[dm-devel] [PATCH] multipath-tools: intermittent IO error accounting to improve reliability

Tue Aug 29 01:16:48 UTC 2017

Hi Martin,

Thanks for your comment. My reply inline.

On 2017/8/28 19:13, Martin Wilck wrote:
> On Thu, 2017-08-24 at 17:59 +0800, Guan Junxiong wrote:
>> Hi, Hannes
>>      Thanks for your comments. My reply inline.
>>
>> On 2017/8/22 23:37, Hannes Reinecke wrote:
>>> - As we now have advanced path selectors the overall consensus is
>>> that
>>> those selectors _should_ be able to handle these situations; ie for
>>> a
>>> flaky path the path selector should switch away from it and move
>>> the
>>> load to other, unaffected paths.
>>> Have you checked if the existing path selectors are able to cope
>>> with
>>> this situation? If not, why not?
>>
>> The existing path selectors in the kernel space are able to fail_path
>> the flaky path when certain IO errors occurs. However only the user-
>> space
>> multipathd's checkers can detect whether the path is up. Therefore,
>> for path
>> with long-time intermittent IO or flaky path, that path selectors
>> suffers
>> from taking in the path and taking out the path _again_  _and_
>> _again_.
>> Even the san_path_err_threshold , san_path_err_forget_rate and
>> san_path_err_recovery_time
>> is turned on, the detect sample interval of that path checkers is so
>> big/coarse
>> that it doesn't see what happens in the middle of the sample
>> interval.
> 
> I have the concern that we are introducing too many different
> regulation algorithms. We have path selectors, path checkers,
> san_path_err_XXX, and now path_io_err_XXX as well. We must be certain
> that these play together in a well-defined fashion (most importantly,
> avoid that one mechanism activates a path while the other is in the
> process of tearing it down, etc.). 

Yes, I will pay more attention to this. Current way to coordinate those
regulation algorithms is to use flags such as path->disable_reinstate
for san_path_err_XXX and path->io_err_disable_reinstate for path_io_err_XXX.

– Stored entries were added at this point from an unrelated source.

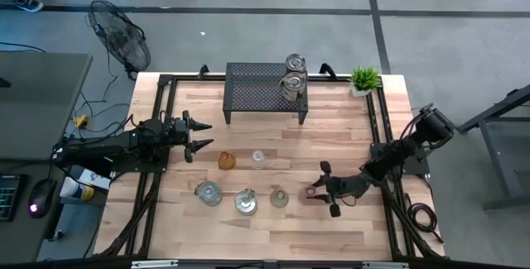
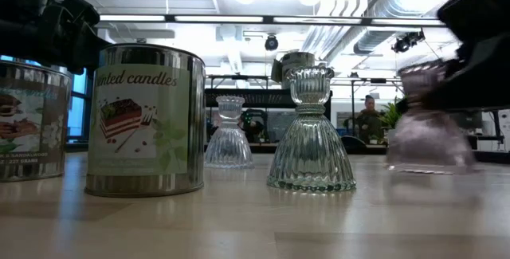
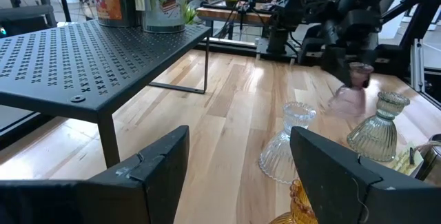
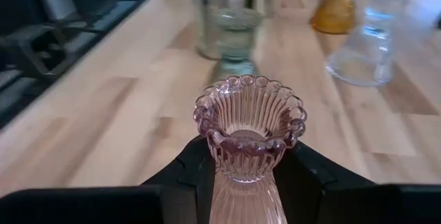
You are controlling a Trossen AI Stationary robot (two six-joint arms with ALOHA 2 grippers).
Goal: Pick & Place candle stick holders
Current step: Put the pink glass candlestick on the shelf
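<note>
Bench of pale wood is carrying six candle stick holders in the high view: an amber holder and a clear holder behind, then two silvery ones, a pale green holder and a pinkish holder in front. The right claw is sitting around the pinkish holder. The left claw is hovering, fingers wide, near the amber holder. A black mesh shelf at the back is bearing two more holders; a potted plant is standing beside it.

Low view: a printed candle tin is standing left of a ribbed clear holder; the pinkish holder is blurring at right, and I cannot tell whether it is touching the bench.

Left wrist view: the left claw's fingers are standing wide and empty beside the shelf.

Right wrist view: the right claw's fingers are pressing either side of the pinkish holder's stem, below its scalloped cup.
</note>
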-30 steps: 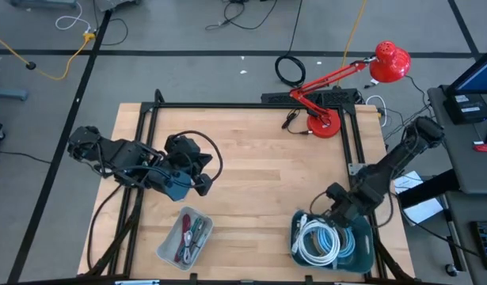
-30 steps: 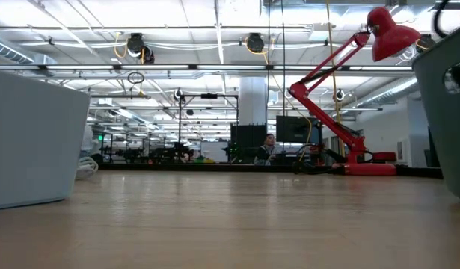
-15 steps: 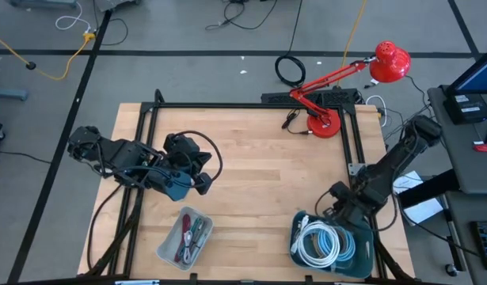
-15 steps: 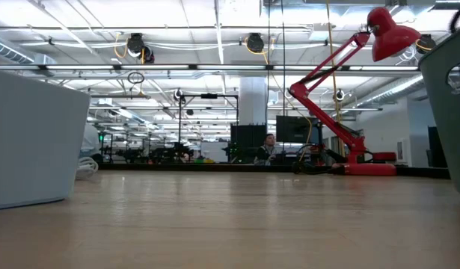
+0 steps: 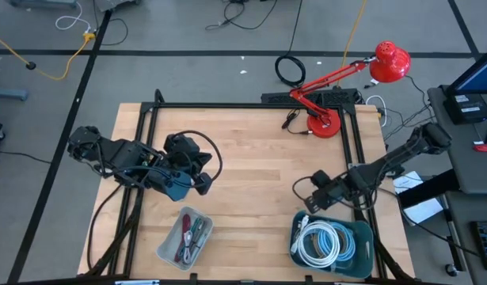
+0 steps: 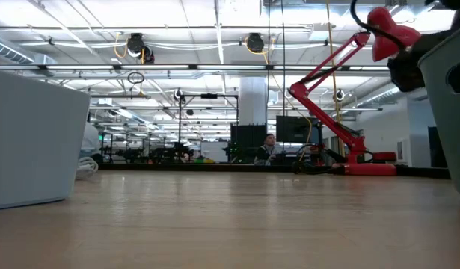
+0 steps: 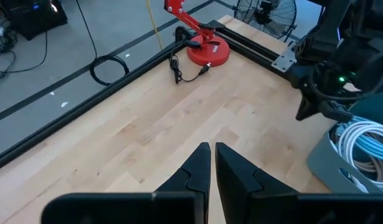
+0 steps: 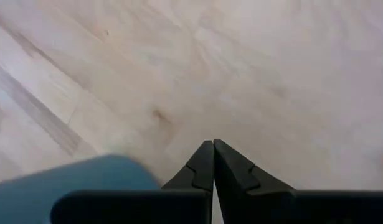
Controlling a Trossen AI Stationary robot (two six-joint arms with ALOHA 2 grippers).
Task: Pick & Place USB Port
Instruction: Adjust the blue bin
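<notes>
The right gripper (image 5: 305,203), fingers pressed together and empty, hovers just beyond the far edge of the teal bin (image 5: 362,241) of coiled cables (image 5: 318,241), probably positioned to reach in. The left gripper (image 5: 202,184), nearly closed, waits at table left above the grey tray (image 5: 165,249). Only the left wrist view shows the cables close up; no USB port is identifiable.

You had the cable bin (image 5: 362,252) at the table's (image 5: 259,158) front right, the small tray (image 5: 165,252) front left, and the lamp (image 5: 323,124) at the back edge.
</notes>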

> We must also avoid causing user
> confusion, as multipath configuration is already a daunting task for
> many. Your new algorithm should be mutually exclusive with
> san_path_err_XXX. Perhaps we should even consider dropping the
> san_path_err_XXX options entirely if we choose to adopt your new
> approach.
> 

I wanted to drop san_path_err_XXX, but I was afraid of breaking current
user configuration. However, as the san_path_err_XXX algorithm was merged
on February 2017, dropping it has less impact on current user configuration.
I will drop san_path_err_XXX before introducing current new path_io_err_XXX
in the next updated patch.

>>> - However, flaky path detection is implemented, it will work most
>>> efficiently when moving I/O _away_ from the flaky path. However, in
>>> doing so we don't have a mechanism to figure out if and when the
>>> path is
>>> useable again (as we're not sending I/O to it, and the TUR or any
>>> other
>>> path checker might not be affected from the flaky behaviour).
>>> So when should we declare a path as 'good' again?
>>
>> In this patch, the flaky path will stay only
>> path_io_err_recovery_time seconds
>> if there are more than one active path. After only
>> path_io_err_recovery_time seconds,
>> the flaky path will stay in normal, which means , when path checker
>> detects it
>> is up, it will reinstate into the usable path.
>>
>> However, how about we schedule the intermittent IO checking process
>> again when
>> the path_io_err_recovery_time seconds expires. If the number of IO
>> erros is less
>> than path_io_err_num_threshold, we declare the path as 'good' again.
> 
> That sounds like a reasonable improvement over the original patch.
>

I will integrate that.

> Regards,
> Martin
> 

Best Wishes,
Guan Junxiong